If you're going to judge me or be unsympathetic, don't bother commenting. This is a pity party.

It's hard to be optimistic when:

Elizabeth and Adeline woke up at 5:20am because Adeline was crying. Why was Adeline crying? Because she peed the bed.
Elizabeth never went back to sleep.

I'm sick. Sick like use-a-whole-roll-of-toilet-paper-every-hour sick. I just read that sentence over. I meant for blowing my nose, not something else.

Meg is sick.

No one drives faster that 30mph on Mississippi. The road not the state. Why is that? You may think that this is irrelevant, but let's pretend it is.

I'm running out of fun ideas that don't cost any money to do with the girls.

I have to cook dinner again tonight. I'm on like a 13 night streak here.

I really just want to pawn my girls off on someone so I can go to Home Depot, Hobby Lobby, and/or Target by myself. All of my friends are nursing, pregnant, or may become pregnant. Note to self, one kid is much easier to pawn off than three.

I'm tired of doing my hair. I'm thinking about cutting it, surprise, surprise. I'm thinking about cutting it like the girl's hair on the show Castle. The hair cut from last season, this season's looks like a mullet. I would put a picture on my blog, but I'm incompetent and don't know how to do that.

One of my painting projects has paint drips so now I have to sand it.

It won't stop freezing. I have a gazillion plants to put in the ground.
My favorite pair of jeans is now sporting a hole in one of the knees.

Looking forward to nap time already,



  1. So Sorry!

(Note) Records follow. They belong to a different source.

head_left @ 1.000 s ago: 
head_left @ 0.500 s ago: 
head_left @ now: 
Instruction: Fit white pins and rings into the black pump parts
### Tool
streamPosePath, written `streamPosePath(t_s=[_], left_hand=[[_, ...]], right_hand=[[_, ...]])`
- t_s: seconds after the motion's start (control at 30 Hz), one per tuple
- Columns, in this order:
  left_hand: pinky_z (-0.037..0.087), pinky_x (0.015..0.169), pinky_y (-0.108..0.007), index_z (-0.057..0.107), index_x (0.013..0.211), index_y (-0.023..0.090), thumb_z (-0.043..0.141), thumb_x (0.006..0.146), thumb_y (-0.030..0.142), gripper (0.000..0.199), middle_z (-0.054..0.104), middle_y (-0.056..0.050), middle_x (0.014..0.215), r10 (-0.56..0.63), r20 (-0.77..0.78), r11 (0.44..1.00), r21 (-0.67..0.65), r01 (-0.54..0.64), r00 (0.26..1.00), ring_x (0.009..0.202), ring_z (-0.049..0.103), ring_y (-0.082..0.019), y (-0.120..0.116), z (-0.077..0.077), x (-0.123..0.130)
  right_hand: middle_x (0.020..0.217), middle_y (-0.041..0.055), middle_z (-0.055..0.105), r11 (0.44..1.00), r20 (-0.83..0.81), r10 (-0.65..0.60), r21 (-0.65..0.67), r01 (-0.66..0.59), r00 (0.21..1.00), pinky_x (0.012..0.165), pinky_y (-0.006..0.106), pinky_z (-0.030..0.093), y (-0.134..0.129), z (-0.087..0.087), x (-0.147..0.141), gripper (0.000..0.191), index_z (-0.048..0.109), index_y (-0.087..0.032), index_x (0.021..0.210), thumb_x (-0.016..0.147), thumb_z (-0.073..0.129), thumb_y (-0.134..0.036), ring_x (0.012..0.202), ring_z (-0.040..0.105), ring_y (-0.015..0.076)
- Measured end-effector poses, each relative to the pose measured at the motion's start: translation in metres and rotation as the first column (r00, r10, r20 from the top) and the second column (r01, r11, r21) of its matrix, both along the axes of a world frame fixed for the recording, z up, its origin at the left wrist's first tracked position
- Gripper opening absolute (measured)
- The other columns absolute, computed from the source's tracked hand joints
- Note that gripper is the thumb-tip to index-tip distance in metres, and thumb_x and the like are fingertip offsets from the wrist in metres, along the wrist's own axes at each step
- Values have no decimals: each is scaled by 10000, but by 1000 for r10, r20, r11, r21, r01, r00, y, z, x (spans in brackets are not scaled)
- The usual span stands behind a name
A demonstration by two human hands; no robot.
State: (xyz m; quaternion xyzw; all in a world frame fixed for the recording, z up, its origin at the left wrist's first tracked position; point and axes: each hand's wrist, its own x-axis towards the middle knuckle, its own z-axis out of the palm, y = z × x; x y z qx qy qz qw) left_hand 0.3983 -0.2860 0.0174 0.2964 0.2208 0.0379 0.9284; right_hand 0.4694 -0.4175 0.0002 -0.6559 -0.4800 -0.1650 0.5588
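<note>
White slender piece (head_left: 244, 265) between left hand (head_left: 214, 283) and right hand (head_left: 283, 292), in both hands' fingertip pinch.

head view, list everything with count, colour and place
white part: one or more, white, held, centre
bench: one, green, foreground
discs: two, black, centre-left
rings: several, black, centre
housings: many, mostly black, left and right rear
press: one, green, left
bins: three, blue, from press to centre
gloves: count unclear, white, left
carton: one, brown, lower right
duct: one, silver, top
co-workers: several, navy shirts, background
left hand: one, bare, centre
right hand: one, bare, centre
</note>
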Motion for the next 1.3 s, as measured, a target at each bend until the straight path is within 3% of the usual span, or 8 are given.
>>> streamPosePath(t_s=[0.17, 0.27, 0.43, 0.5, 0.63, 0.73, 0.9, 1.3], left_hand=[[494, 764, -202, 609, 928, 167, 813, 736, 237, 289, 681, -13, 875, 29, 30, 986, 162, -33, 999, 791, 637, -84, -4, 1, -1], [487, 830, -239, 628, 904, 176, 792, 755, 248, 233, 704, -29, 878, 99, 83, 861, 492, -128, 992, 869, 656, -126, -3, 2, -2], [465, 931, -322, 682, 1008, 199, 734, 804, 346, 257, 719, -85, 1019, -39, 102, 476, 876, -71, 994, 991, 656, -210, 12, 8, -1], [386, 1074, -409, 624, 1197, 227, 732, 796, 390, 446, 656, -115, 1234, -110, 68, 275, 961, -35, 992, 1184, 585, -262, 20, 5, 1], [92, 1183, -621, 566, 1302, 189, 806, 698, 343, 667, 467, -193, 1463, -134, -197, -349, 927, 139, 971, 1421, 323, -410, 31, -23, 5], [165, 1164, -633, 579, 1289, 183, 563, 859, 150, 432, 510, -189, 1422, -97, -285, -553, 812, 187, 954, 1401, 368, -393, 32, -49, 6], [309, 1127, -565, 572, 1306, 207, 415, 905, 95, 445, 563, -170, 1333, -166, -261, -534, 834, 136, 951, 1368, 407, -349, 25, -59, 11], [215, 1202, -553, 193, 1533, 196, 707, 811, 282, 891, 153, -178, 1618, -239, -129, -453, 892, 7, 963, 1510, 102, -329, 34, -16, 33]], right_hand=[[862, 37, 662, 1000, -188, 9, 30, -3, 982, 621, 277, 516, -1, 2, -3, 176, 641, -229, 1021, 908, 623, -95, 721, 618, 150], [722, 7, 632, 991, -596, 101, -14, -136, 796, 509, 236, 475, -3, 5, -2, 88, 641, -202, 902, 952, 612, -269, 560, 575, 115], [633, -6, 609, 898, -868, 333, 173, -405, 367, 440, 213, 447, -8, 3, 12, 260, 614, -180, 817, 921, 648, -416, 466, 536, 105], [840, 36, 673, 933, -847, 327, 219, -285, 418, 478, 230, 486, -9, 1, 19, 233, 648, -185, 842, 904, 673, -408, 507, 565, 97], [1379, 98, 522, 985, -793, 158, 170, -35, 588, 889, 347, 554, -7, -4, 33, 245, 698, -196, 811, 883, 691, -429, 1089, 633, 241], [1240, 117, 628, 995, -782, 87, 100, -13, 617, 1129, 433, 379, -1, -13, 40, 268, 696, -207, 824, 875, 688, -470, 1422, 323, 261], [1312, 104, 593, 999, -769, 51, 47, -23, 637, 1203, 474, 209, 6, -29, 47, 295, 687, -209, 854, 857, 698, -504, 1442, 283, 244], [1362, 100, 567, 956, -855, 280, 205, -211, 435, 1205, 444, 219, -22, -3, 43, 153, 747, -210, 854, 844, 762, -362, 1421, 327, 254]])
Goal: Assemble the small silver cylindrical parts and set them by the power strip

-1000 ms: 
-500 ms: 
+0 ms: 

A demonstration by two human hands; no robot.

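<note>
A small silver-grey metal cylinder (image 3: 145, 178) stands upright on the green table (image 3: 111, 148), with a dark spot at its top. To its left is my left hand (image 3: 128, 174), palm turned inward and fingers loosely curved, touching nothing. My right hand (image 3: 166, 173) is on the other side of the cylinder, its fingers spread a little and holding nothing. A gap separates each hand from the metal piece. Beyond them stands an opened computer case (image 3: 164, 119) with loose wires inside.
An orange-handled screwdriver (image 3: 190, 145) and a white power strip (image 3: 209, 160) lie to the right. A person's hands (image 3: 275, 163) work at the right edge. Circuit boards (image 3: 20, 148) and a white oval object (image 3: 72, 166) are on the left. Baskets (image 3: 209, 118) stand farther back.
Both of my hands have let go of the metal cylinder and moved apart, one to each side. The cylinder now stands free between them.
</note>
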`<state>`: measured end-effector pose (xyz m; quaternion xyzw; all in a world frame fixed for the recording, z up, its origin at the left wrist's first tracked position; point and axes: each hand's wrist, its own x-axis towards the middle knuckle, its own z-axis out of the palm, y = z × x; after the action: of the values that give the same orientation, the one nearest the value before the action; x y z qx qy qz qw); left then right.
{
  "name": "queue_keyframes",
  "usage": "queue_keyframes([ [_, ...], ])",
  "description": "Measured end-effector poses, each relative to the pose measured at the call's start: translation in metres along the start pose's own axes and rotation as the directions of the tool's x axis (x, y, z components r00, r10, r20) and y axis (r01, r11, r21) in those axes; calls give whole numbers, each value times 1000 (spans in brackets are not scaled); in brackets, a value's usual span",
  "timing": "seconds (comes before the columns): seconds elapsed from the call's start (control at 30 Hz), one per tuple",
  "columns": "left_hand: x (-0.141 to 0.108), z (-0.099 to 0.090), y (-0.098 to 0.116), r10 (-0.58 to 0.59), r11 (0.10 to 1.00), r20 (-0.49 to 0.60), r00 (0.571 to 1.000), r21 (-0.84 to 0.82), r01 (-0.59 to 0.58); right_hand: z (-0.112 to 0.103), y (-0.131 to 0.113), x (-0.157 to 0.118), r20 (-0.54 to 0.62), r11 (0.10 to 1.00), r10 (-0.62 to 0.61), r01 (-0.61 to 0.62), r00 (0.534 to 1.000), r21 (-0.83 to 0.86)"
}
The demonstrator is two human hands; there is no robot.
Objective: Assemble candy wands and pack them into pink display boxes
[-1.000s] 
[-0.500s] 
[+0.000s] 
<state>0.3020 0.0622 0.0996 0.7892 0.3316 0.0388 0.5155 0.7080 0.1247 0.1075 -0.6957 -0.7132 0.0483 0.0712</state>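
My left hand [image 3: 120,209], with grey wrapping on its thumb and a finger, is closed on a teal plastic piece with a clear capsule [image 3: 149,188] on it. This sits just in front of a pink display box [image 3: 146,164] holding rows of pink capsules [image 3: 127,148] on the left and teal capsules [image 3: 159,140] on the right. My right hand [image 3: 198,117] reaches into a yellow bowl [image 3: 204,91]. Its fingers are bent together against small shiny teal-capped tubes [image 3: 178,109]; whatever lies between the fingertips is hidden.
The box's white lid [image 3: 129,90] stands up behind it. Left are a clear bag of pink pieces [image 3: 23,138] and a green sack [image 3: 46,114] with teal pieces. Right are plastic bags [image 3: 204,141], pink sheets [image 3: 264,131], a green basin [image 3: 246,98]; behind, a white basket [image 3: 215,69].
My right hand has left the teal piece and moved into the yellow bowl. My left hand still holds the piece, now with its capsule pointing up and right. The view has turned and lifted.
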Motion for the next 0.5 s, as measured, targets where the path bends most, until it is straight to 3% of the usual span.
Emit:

I think Bryce should take a 'Save my Wife' day and stay home from work.

    Totally love Beckett's hair- go for it.

    Make the jeans into shorts?

    We're doing Subway for dinner- $5 footlongs anyone?

  2. I am sorry you are having a bad day, already! But, I am happy that you posted so early in the morning so that I didn't have to sit around all day waiting to read your Friday post! Just think, Mother's Day is coming up. That means you have a very good excuse to take a day off from cooking, listening to the kids, cleaning, and all those other motherly duties that can wear down the best of us!
    I do love you and appreciate your humor at 6:00 in the morning :)

  3. *slightly worn jeans are very in style...cut more holes and you'll be a fashionista...

    *short hair is awesome...but then no pony tails...but is also grows (fast in your case)

    *have pizza for dinner (not the kind you make, the kind you order and cook)

    *know that everyone thinks you're fantastic, therefore you should think this about some chapters in These is My Words (life could always be worse)

    **love you! Send your kids on the plane and I'll take them for a week. :)

  4. Life is cruel. :(
    Hope tomorrow is better!

  5. I do not fall into any of the categories you listed, so I can only presume to believe that you do not consider me a friend. Nevertheless, I am available next week on: Monday 8-2, Wednesday 12-2, Thursday 8-2...any time in there you want to bring all 3 of those beautiful girls...I will take them.

    Let's make it happen.

  6. Sorry your day was so icky. We must have got sick at the same time.
    My jeans also have a hole, but Old Navy doesnt make this style any more so I am out of luck.
    Don't cut the hair. I regret cutting mine and don't want you to suffer the same fate. Unless you really want to, then go ahead. I'll even listen to you complain after.
    BTW, isn't it annoying when its nice out and you are sick?

  7. I will take all 3 of your girls whenever you want a break too! I mean it! Just let me know when you would like your break!

  8. I knew if I waited long enough others would volunteer to watch your kids first... J/K... They're welcome to come play in our jungle backyard with my boys anytime. Of course there's always the danger that I'll hand you a paintbrush when you walk in the door and you'll never leave!!